Glencaer, Welsh Marches, Shropshire, 18th June 1226
The air was sweet-smelling and balmy as Isabel made her way to the stables. She spent a lot of time in the saddle, riding out in Glencaer’s vast grounds. Will had sent her a beautiful mare, Strega, as a gift. Isabel knew that the horse was simply a way of assuaging his guilt and pacifying what little of his conscience remained, yet she could fool herself into believing that she was a token of his love, so that she didn’t feel so alone.
If Isabel had hoped for change when Will succeeded her father, she was disappointed. As women, herself and her sisters were still little more than political pawns in the dynastic power game. The young king, Henry III, was just nineteen years of age, and still in his minority. Prior to his death, William Marshall had been joint regent. His demise, however, had left Hubert de Burgh as sole regent. The barons vied for his friendship, for a man who had the ear of a king would be an invaluable asset. His power attracted them like flies to a honey pot.
An air of uncertainty hung around the legitimacy of the young king’s throne. His cousin, Eleanor of Brittany, still lived, and her claim to the throne was far greater than his. In a time of such tumult, allegiances meant everything. Will was not averse to forging them by any means possible; an alliance was far stronger if it was based on fear rather than friendship, a lesson he had learned from their father. And so their work had begun in earnest.
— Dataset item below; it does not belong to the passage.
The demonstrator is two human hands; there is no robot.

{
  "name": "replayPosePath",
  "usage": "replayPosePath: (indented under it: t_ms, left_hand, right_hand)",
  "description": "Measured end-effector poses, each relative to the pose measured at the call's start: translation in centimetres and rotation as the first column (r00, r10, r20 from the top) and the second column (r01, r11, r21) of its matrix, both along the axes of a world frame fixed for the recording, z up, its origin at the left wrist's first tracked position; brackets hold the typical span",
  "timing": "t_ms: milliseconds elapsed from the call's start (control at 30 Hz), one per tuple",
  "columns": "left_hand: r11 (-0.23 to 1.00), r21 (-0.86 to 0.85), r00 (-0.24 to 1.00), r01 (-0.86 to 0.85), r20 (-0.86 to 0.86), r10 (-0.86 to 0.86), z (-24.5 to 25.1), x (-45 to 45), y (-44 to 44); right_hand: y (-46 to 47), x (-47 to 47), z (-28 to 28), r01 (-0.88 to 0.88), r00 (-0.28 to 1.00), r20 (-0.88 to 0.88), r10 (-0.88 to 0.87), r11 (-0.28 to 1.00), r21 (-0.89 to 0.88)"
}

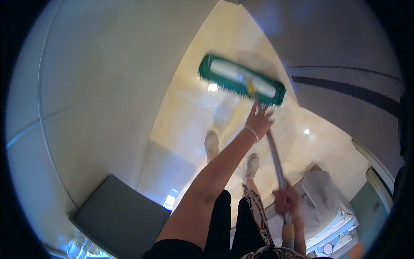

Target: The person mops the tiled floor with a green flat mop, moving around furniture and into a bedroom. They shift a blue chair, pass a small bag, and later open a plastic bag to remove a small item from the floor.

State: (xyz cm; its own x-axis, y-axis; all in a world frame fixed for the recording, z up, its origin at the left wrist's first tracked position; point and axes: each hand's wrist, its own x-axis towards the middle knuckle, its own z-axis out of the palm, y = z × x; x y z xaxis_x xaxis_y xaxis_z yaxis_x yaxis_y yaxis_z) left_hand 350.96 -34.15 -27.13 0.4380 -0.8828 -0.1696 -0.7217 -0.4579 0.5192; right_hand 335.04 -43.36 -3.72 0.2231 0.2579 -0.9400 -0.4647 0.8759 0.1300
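Note:
A flat mop with a green fringed head point(226, 81) and a white plate hangs or rests over the pale tiled floor in front of me; which one, I cannot tell. Its metal pole point(275, 152) runs back towards my body from a yellow joint. My left hand point(260, 123), with a thin bracelet at the wrist, reaches to the pole near the head, its fingers partly spread; its hold is unclear. Lower down, my right hand point(286, 200) is closed around the pole, slightly blurred, above a yellowish grip section.
Pale wall panels point(97, 81) stand at the left, with a dark grey box-like surface point(119, 220) below them. Dark cabinet fronts point(339, 74) are at the right. A grey fabric item point(323, 197) and folded patterned cloth point(336, 239) lie at lower right, near a green cabinet point(372, 204).

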Motion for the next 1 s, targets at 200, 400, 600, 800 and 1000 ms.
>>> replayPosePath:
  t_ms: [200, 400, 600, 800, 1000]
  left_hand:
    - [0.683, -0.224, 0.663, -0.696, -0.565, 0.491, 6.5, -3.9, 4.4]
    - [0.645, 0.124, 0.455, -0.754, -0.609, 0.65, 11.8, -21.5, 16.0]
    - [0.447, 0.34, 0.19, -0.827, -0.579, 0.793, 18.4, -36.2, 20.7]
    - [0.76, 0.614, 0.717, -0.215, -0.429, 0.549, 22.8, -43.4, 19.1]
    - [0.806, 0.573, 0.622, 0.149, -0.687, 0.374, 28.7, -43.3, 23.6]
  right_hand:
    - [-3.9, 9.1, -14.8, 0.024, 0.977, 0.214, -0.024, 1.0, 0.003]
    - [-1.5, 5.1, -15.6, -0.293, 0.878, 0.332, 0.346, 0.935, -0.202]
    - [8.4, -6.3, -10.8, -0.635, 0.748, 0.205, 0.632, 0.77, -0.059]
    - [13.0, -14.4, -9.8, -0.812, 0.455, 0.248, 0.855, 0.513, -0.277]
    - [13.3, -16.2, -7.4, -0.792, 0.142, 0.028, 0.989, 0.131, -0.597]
Isabel had returned to Glencaer with little pomp and fanfare, to renew her role as voyeur. Though she soon assimilated back into her adopted family, life was so much lonelier without Will for company. She spent an increasing amount of her time alone, distancing herself from those around her. The time for childhood was long past. She had come to understand that affection was a weakness; allowing herself to grow close to those she was watching only made her task harder. She was a snake in the grass once more, and she knew that she couldn’t strike if she loved her victims.
At first, Lady Linota had seemed hurt by her coldness. Isabel, who had once been so tactile and loving, had done everything she could to avoid her company. She was as obedient as ever, but she no longer enjoyed doing things for her mistress or spending time with her. Linota had eventually grown weary of her aloofness and stopped trying to mother her, allowing Isabel to be by herself. It mattered little to her, for the only mother she wanted was dead already.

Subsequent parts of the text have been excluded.